» Your goal
Only the lines from the top of the listing below to the line that has "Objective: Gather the" should be echoed, with both ends kept and pictures left out.

» Data section
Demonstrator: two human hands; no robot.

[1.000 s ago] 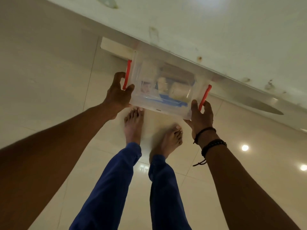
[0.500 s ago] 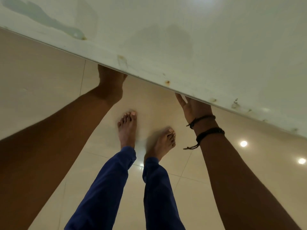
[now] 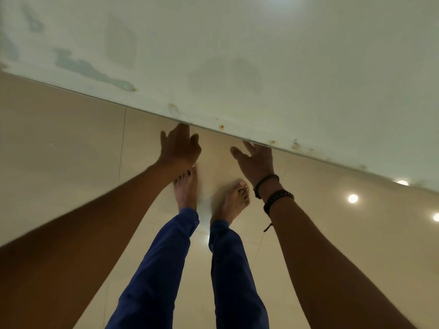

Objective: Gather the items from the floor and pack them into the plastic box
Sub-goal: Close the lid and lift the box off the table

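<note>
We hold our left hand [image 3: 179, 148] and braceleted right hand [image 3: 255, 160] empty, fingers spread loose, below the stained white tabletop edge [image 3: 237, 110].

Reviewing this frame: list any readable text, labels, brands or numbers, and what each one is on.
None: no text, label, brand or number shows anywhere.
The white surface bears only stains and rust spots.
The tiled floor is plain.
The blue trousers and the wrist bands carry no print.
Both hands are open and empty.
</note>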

» Solution to the problem
Demonstrator: two human hands; no robot.

[1.000 s ago] 
[0.500 s ago] 
[now] 

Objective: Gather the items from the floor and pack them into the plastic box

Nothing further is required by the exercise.